Reputation: 67
My data is:
import pandas
A=pandas.read_csv(r'D:\AUL_prediction\Merge_file\plasmid',sep=' ',header=None, engine='python')
print A
result is:
0 1 2 3
0 plasmid.gb NC021289.1 75
1 plasmid.gb NC016815.1 763
2 plasmid.gb NZCP011480.1 102
3 plasmid.gb NC017324.1 1278
4 plasmid.gb NC007488.2 32
5 plasmid.gb NC019848.2 632
6 plasmid.gb NZCP007644.1 208
7 plasmid.gb NC007336.1 46
8 plasmid.gb NZCP012748.1 402
9 plasmid.gb NZCP011248.1 353
I want to sort this data based on the A[3],and A[2], any one knows how to do this?

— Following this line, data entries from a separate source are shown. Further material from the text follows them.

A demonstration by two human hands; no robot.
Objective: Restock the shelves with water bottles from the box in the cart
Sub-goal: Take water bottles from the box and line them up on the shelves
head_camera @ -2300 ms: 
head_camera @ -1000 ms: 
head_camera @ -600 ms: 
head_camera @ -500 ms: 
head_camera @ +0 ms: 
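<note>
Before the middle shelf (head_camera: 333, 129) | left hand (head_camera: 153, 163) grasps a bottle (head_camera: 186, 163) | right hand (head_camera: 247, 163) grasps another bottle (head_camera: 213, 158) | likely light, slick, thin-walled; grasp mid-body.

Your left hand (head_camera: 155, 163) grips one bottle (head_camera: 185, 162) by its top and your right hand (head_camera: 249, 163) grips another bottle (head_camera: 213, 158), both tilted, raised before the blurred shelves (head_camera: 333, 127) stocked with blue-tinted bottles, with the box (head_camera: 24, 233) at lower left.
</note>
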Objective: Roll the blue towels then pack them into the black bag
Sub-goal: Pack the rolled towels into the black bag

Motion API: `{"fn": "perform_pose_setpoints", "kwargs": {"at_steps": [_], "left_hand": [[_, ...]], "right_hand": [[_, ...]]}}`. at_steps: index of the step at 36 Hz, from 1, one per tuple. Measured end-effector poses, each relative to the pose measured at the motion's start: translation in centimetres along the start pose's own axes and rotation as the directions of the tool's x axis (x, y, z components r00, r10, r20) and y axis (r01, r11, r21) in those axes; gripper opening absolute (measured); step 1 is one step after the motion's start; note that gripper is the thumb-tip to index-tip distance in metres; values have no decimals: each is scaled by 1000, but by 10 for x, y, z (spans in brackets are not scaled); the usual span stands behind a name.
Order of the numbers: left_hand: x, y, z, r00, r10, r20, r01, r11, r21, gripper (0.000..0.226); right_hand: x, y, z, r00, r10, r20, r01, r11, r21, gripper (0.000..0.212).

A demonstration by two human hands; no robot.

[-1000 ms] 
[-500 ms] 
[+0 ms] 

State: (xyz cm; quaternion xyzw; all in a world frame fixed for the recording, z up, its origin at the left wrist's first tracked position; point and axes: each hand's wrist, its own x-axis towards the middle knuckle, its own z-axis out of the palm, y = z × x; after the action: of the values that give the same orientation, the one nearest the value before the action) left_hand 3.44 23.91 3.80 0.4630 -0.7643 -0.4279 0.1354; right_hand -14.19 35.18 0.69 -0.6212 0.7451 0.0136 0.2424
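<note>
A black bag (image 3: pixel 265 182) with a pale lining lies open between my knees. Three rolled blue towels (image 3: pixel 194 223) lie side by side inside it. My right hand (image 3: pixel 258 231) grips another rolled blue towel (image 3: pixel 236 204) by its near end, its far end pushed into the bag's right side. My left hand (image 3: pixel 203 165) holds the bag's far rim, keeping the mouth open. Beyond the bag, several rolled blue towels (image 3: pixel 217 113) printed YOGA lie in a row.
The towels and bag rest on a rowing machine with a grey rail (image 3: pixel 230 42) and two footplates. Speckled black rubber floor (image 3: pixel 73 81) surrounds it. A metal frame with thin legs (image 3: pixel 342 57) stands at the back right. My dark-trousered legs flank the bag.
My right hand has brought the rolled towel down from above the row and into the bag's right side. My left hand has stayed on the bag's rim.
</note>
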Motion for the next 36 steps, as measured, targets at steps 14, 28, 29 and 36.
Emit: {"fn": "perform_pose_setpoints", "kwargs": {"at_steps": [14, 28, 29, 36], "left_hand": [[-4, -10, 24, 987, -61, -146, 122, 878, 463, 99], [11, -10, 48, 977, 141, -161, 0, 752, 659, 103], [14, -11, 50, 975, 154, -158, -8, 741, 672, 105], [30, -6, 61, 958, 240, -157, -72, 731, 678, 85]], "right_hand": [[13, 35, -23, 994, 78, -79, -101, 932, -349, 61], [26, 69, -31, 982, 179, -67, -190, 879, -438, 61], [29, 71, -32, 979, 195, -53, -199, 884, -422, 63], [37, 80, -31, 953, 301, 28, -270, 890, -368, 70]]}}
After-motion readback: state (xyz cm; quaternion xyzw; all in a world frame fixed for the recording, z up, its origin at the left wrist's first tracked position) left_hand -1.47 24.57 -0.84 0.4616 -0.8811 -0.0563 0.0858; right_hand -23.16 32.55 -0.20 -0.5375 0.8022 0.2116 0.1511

I tried sort_values, however, it does not recognize column name '0' or '1'
Upvotes: 2
Views: 12023
Reputation: 8088
I'm not sure why you insist on not using the header
If that is the original data are like so then that isn't problems
you can assign the title to the DataFrame, and that is more readable for programmers.
import pandas as pd
from io import StringIO
data = """
plasmid.gb,NC021289.1,75
plasmid.gb,NC016815.1,763
plasmid.gb,NZCP011480.1,102
plasmid.gb,NC017324.1,1278
plasmid.gb,NC007488.2,32
plasmid.gb,NC019848.2,632
plasmid.gb,NZCP007644.1,208
plasmid.gb,NC007336.1,46
plasmid.gb,NZCP012748.1,402
plasmid.gb,NZCP011248.1,3
"""
df = pd.read_csv(StringIO(data), sep=',', header=None, engine='python')
print('BEFORE\n', df)
df.columns = ['file', 'event-id', 'value']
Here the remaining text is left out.